The Bulletin of the Polish Academy of Sciences: Technical Sciences (Bull.Pol. Ac.: Tech.) is published bimonthly by the Division IV Engineering Sciences of the Polish Academy of Sciences, since the beginning of the existence of the PAS in 1952. The journal is peer‐reviewed and is published both in printed and electronic form.

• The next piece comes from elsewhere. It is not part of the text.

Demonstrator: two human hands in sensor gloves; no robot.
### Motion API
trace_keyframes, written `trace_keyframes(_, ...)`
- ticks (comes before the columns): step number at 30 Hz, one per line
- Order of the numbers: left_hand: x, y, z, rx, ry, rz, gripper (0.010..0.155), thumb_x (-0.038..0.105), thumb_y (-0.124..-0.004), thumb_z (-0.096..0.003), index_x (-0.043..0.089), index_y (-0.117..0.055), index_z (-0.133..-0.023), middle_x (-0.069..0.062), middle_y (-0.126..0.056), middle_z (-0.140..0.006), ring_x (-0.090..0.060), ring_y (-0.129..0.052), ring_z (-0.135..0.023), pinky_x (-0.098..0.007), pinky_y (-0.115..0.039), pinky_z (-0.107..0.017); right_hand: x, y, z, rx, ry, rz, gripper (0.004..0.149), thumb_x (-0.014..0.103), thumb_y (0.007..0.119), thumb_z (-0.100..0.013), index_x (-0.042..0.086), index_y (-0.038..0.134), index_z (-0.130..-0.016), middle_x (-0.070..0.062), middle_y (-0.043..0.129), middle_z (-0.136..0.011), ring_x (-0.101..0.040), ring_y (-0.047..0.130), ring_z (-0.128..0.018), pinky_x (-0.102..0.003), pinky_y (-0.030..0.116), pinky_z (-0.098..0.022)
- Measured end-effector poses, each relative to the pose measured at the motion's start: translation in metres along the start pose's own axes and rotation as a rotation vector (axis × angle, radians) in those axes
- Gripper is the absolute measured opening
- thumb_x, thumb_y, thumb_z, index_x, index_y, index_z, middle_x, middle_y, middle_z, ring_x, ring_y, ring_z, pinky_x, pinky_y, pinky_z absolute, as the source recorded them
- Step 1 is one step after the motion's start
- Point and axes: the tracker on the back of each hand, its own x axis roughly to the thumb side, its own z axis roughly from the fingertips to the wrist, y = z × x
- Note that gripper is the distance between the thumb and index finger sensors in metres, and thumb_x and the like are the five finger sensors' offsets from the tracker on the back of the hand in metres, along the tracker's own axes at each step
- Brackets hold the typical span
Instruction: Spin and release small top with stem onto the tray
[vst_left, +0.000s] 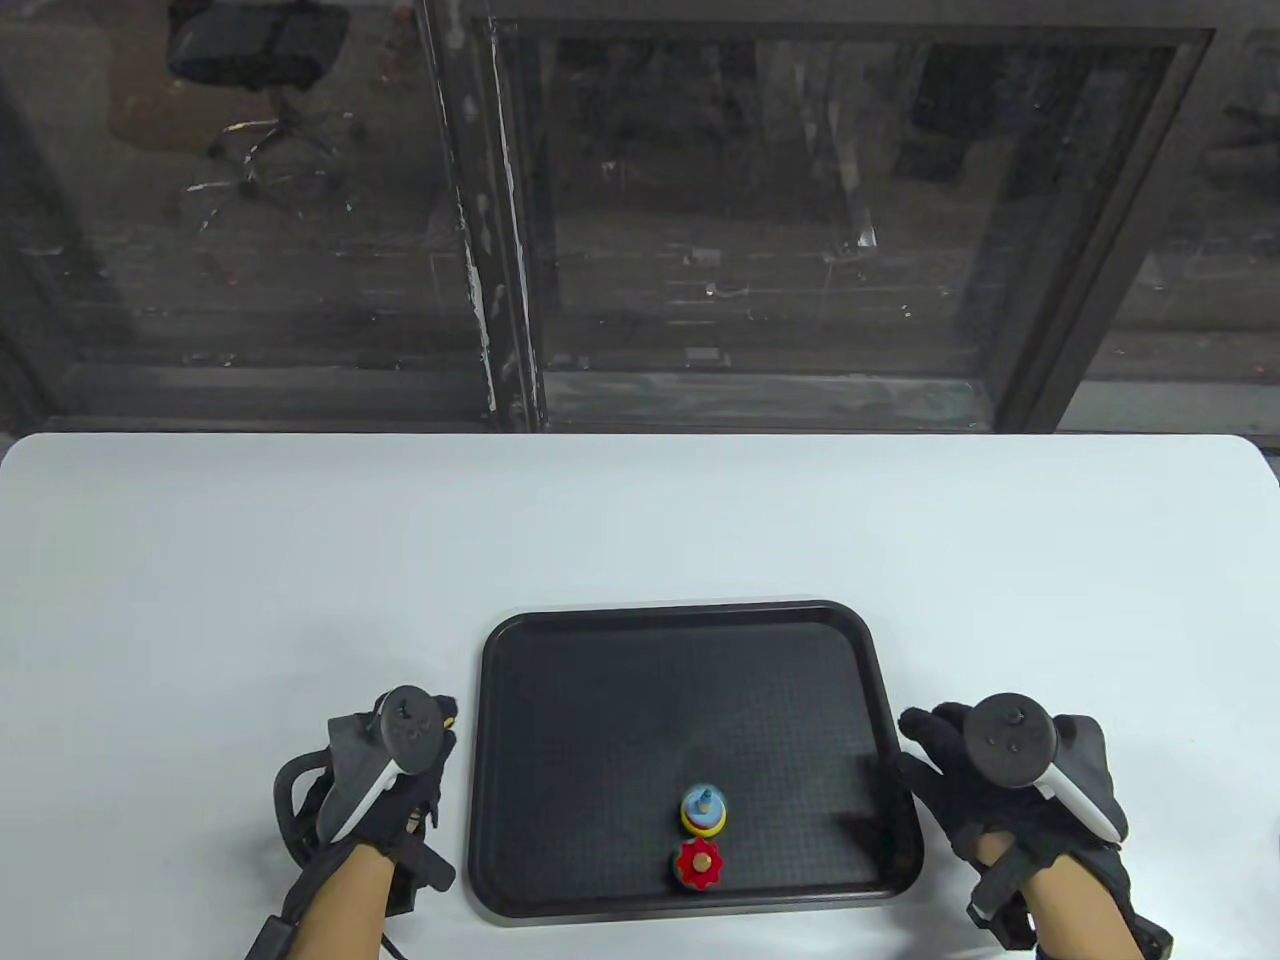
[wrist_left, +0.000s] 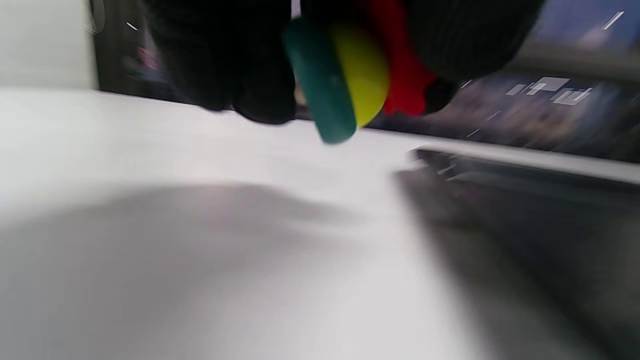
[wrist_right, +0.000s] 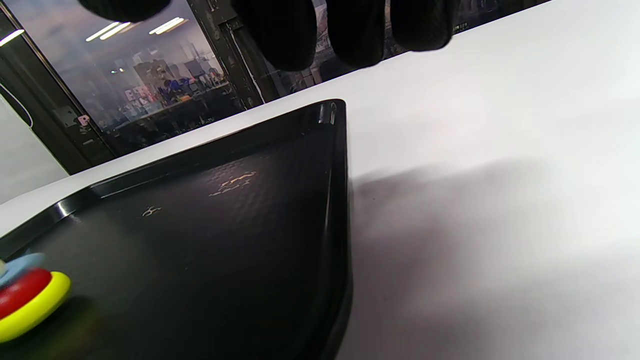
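A left hand (vst_left: 395, 770) in a black sensor glove hovers over the white worktop (vst_left: 240, 560) just beside the black tray's (vst_left: 520, 640) left rim, its fingers (wrist_left: 240, 65) curled around a small top (wrist_left: 345, 75) with green, yellow and red discs, as the blurred left wrist view shows. Its stem is hidden in the glove. The right hand (vst_left: 1000, 790) sits just off the tray's right rim, fingers loosely spread and holding nothing.

To launch well, the top likely needs carrying over the tray's bare middle, stem pinched between thumb and fingertip, tip held low and upright, then a sharp twist and a clean let-go, well away from the toys already there and the rim.

The count: one tray; two tops standing on it near its front edge, a blue-capped stacked top (vst_left: 704, 808) and, just in front, a red scalloped top (vst_left: 699, 864); one top in the left hand; two gloved hands.
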Motion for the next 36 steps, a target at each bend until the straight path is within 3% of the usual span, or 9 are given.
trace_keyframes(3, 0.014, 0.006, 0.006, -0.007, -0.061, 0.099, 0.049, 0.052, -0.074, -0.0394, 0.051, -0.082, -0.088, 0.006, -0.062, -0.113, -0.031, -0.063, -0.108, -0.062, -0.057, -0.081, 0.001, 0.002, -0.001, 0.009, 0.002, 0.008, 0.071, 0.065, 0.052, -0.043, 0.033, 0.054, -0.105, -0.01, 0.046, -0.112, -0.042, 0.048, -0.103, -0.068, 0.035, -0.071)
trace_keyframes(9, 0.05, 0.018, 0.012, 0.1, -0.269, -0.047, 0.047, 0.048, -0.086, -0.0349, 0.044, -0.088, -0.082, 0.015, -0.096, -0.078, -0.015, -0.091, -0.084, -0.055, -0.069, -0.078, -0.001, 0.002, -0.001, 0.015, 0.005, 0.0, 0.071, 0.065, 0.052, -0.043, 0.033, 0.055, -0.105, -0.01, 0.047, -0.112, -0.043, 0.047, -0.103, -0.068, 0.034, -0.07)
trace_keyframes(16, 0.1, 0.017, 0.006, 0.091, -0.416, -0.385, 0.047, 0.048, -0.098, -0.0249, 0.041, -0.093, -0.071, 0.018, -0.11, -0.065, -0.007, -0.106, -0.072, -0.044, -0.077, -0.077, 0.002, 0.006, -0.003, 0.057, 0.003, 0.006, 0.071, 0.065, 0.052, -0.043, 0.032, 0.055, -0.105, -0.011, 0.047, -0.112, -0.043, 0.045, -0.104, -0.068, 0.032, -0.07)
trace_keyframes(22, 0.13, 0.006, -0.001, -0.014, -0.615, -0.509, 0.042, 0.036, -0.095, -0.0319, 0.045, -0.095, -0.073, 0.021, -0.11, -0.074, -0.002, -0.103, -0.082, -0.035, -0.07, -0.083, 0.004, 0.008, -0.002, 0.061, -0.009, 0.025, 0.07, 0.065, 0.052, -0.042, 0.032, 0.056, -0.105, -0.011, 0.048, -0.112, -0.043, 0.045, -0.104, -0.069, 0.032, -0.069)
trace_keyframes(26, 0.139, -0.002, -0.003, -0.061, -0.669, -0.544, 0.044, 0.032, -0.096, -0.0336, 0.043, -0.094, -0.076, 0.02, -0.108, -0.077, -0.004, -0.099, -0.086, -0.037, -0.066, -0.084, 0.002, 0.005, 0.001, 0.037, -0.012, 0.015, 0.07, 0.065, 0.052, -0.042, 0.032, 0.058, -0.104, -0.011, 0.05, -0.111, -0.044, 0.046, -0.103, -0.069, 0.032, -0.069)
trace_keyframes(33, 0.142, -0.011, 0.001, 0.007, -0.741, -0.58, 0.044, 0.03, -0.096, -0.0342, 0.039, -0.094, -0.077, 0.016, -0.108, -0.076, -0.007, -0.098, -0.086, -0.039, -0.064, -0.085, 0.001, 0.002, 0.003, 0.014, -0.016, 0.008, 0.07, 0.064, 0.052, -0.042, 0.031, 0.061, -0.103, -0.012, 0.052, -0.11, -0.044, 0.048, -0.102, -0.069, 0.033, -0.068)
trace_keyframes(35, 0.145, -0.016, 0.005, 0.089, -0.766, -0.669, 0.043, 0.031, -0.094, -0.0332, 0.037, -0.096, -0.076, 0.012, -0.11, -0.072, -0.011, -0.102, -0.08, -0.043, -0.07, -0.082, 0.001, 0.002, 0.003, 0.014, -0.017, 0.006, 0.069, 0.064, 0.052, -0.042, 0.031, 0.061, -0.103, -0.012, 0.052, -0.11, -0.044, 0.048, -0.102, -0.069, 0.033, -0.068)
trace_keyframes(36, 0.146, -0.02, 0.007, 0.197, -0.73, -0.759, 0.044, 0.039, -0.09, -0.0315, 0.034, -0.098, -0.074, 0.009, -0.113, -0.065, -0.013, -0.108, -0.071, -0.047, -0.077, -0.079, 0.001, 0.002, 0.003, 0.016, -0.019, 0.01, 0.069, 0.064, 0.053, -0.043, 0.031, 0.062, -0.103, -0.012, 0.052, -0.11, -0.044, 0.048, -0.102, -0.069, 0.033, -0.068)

It is established for the publication of original high quality papers from multidisciplinary Engineering sciences with the following topics preferred: Artificial and Computational Intelligence, Biomedical Engineering and Biotechnology, Civil Engineering, Control, Informatics and Robotics, Electronics, Telecommunication and Optoelectronics, Mechanical and Aeronautical Engineering, Thermodynamics, Material Science and Nanotechnology, Power Systems and Power Electronics.

Journal Metrics: JCR Impact Factor 2018: 1.361, 5 Year Impact Factor: 1.323, SCImago Journal Rank (SJR) 2017: 0.319, Source Normalized Impact per Paper (SNIP) 2017: 1.005, CiteScore 2017: 1.27, The Polish Ministry of Science and Higher Education 2017: 25 points.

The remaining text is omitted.